— Exercise directions —
The answer must consist of every line in the records below that contains the string "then".

— Stored items —
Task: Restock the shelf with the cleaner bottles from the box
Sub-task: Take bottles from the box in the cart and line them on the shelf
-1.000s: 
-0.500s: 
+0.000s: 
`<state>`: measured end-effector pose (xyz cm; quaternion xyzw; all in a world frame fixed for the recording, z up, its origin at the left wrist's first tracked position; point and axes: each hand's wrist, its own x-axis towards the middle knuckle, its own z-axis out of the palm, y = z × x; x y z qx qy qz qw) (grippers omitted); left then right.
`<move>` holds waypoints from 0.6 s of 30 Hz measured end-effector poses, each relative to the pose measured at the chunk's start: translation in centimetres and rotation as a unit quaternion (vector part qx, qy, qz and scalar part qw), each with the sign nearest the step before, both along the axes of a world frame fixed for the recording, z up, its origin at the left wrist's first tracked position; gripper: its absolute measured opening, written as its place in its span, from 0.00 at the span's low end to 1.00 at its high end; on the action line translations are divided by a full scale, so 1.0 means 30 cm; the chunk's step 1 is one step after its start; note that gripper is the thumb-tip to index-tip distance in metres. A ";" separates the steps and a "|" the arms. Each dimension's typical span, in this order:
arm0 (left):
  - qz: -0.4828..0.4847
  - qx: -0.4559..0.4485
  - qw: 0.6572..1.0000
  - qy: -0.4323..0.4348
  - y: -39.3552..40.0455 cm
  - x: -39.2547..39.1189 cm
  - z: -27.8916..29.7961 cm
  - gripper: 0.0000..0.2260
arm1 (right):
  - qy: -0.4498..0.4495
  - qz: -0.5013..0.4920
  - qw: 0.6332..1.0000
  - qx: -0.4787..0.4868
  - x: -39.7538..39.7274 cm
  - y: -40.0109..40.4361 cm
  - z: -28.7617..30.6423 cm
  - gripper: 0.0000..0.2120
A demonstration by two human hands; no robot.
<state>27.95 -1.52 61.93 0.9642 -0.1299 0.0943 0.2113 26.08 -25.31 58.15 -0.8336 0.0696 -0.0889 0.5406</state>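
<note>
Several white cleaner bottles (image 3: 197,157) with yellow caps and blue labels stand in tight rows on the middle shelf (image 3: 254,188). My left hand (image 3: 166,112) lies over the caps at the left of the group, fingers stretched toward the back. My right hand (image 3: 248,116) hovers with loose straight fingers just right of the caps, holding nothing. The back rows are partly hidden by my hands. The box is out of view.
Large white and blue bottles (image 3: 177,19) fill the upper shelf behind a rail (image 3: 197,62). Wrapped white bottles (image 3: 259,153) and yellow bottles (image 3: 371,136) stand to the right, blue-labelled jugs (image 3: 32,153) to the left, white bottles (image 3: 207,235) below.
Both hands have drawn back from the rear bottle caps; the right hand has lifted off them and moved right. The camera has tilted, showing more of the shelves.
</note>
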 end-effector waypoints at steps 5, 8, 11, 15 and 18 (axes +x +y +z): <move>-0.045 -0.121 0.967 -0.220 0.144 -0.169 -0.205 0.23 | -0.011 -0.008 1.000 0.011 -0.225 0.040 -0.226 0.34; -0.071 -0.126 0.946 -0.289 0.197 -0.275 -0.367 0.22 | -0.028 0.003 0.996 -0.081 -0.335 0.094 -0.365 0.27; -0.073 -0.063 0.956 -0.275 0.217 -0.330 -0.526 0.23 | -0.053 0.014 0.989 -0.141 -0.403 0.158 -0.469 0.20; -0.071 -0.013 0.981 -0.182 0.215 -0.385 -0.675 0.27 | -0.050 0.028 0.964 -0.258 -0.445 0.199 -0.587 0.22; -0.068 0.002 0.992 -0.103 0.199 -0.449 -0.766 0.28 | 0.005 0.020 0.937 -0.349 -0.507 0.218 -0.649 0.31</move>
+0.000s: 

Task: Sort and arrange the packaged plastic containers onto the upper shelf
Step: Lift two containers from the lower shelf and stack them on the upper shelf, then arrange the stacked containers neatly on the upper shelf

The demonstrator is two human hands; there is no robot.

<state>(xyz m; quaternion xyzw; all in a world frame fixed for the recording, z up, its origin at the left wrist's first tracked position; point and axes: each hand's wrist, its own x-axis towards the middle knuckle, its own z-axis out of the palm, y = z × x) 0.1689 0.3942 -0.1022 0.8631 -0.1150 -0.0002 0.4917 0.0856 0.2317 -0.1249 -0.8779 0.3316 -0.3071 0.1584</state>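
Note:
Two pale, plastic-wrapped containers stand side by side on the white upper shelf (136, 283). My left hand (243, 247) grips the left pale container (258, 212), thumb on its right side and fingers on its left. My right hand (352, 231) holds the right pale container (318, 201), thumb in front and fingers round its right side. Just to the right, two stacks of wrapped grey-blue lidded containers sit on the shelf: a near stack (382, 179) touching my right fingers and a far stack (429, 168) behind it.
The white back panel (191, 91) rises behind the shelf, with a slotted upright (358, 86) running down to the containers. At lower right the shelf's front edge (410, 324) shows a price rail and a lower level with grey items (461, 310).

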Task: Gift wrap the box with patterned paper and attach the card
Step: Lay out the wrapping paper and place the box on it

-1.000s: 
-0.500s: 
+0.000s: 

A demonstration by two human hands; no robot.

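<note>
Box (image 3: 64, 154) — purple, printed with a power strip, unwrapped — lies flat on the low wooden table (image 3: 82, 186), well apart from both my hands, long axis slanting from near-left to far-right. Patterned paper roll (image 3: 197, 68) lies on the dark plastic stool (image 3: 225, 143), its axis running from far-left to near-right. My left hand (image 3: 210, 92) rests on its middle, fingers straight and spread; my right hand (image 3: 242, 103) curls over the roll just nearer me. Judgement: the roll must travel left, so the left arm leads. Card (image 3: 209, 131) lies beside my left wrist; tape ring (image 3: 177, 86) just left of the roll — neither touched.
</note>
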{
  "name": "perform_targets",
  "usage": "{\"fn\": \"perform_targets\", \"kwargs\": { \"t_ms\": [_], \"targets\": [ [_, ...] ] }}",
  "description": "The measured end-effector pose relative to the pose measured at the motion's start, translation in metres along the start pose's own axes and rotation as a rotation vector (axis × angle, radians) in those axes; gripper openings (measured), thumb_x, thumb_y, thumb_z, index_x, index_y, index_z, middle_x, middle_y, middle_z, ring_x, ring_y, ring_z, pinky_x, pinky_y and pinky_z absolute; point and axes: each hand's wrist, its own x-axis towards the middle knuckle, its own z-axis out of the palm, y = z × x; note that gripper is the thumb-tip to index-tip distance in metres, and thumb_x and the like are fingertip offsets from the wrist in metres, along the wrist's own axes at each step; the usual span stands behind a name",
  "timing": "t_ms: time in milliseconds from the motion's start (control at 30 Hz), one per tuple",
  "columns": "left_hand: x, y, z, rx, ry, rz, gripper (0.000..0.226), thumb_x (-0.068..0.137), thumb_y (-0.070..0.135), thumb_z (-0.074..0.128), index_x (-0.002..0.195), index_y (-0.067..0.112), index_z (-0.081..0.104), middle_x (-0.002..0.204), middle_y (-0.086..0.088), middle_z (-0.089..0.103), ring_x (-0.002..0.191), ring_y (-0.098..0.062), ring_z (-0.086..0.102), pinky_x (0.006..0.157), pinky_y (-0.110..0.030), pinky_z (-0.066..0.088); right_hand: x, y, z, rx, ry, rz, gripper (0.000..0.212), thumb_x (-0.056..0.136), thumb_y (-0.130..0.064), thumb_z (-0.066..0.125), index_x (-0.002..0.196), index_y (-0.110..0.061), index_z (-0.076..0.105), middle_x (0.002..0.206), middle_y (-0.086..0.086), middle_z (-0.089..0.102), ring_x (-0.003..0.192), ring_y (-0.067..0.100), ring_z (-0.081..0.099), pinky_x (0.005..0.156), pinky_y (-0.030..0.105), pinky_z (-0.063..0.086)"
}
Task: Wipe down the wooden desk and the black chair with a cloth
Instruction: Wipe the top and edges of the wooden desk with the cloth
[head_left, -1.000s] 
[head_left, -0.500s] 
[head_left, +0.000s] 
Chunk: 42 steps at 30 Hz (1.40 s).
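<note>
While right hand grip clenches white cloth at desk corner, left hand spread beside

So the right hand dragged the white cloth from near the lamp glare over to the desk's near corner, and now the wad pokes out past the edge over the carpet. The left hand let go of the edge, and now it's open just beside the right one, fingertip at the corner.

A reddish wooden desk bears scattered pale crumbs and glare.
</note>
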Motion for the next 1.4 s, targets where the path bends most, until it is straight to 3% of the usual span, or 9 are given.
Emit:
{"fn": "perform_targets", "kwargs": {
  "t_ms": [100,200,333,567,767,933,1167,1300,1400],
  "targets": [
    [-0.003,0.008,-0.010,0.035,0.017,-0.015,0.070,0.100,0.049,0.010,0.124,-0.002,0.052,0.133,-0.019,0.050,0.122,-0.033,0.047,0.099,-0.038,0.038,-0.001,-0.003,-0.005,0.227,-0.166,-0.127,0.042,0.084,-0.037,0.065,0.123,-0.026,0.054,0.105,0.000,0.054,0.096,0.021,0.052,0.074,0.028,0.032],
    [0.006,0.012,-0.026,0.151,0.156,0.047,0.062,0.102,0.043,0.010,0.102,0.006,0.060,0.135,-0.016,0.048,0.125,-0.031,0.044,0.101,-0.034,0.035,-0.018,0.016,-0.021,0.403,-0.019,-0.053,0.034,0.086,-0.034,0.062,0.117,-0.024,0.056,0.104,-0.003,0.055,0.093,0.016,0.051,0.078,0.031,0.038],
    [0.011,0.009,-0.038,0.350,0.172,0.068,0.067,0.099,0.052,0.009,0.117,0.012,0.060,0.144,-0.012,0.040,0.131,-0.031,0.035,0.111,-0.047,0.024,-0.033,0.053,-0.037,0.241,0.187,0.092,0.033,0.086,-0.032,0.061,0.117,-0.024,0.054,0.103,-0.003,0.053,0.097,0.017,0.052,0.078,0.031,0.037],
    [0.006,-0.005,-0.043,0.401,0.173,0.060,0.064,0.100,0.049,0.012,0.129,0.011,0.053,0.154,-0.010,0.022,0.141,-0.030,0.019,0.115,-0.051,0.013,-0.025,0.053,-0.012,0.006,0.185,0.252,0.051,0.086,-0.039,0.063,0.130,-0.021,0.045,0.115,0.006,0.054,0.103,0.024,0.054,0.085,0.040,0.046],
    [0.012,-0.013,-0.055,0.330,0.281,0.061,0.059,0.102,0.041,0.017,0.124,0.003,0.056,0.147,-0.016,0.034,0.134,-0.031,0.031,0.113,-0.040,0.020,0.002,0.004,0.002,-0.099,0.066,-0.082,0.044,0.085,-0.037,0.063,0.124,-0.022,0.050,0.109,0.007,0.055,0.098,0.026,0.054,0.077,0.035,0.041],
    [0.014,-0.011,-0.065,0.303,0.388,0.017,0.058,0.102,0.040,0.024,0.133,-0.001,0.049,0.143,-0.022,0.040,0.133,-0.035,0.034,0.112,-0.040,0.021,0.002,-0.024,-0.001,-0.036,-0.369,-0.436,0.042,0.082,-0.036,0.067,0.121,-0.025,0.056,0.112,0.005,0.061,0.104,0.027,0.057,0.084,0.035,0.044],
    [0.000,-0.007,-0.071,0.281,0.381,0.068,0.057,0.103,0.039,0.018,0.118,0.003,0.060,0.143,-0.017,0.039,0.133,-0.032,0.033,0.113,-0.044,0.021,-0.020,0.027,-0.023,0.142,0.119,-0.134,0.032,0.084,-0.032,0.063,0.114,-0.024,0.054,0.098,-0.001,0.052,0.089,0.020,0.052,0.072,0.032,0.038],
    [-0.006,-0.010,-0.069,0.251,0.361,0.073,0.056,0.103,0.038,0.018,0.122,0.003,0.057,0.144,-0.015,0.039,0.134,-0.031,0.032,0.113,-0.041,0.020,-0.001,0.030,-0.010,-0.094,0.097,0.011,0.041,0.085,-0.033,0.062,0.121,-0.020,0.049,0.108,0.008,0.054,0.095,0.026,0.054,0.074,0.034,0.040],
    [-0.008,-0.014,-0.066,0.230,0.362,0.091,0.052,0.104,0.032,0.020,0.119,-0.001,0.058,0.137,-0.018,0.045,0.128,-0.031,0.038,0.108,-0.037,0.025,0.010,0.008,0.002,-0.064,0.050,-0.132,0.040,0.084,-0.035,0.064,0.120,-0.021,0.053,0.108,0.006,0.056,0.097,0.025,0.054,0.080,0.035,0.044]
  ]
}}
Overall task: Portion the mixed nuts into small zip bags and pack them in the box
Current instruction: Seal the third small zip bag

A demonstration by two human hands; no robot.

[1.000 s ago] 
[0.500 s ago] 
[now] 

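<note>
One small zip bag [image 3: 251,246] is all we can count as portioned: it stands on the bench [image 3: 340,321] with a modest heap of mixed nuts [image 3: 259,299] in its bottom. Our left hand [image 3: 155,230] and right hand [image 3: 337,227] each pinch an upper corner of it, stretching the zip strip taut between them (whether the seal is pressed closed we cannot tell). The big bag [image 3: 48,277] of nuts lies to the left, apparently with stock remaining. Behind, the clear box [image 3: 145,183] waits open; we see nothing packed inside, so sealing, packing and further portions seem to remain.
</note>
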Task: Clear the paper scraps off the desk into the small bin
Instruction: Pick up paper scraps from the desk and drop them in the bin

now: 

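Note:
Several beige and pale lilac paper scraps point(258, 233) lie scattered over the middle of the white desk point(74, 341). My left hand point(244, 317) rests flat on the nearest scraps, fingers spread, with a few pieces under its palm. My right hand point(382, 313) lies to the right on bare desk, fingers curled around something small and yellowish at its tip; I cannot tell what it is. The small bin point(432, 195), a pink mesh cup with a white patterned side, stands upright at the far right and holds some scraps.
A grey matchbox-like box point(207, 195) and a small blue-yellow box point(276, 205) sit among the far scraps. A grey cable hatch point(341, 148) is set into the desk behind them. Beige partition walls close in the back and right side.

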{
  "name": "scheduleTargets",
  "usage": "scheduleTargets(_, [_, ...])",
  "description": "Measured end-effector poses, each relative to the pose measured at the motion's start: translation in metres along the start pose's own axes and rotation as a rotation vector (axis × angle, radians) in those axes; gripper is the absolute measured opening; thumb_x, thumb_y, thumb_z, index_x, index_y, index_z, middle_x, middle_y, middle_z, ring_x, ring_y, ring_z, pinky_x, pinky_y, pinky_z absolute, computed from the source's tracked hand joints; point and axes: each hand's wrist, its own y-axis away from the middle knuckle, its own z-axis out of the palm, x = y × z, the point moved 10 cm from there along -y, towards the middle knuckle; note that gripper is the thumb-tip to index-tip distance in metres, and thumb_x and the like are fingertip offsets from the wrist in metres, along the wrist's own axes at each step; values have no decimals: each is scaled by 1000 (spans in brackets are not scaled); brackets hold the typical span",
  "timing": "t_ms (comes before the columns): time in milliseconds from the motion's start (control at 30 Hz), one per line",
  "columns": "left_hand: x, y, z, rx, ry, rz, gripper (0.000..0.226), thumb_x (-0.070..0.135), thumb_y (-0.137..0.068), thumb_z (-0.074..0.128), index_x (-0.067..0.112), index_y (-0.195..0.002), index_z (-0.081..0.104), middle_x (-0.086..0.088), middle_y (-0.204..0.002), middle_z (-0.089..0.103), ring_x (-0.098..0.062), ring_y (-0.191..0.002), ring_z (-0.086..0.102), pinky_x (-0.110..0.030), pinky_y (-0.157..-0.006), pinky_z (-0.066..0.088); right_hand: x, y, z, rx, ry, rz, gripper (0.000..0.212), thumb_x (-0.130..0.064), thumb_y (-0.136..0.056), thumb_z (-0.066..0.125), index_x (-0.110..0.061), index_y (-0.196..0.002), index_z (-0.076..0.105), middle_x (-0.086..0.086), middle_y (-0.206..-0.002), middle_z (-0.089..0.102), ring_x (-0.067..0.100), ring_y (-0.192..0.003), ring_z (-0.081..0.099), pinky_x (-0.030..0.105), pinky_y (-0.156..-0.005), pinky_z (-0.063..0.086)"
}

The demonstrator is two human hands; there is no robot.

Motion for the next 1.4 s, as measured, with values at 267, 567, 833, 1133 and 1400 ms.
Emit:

— Answer space —
`<state>`: measured end-effector pose (xyz cm; quaternion xyzw; all in a world frame fixed for the recording, z up, its origin at the left wrist's first tracked position; point and axes: each hand's wrist, its own x-axis towards the middle knuckle, its own z-axis out of the palm, y = z × x; x y z qx qy qz qw) (grippers omitted); left then right.
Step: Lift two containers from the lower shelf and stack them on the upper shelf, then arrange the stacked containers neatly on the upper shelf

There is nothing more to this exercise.